[EXERCISE AIM]
Verbatim output required. Print the data in full.
*** PROVIDED MATERIAL
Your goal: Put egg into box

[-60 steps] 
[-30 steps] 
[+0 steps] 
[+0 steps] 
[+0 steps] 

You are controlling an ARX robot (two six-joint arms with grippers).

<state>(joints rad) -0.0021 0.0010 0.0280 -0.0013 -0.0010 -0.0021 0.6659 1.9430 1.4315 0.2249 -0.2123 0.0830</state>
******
[RESULT FOR THIS TASK]
Your goal: Put egg into box

[-60 steps] 
[-30 steps] 
[+0 steps] 
[+0 steps] 
[+0 steps] 

You are controlling an ARX robot (two six-joint arms with grippers).

<state>(joints rad) -0.0021 0.0010 0.0280 -0.0013 -0.0010 -0.0021 0.6659 1.9430 1.4315 0.2249 -0.2123 0.0830</state>

Here is where the answer stops.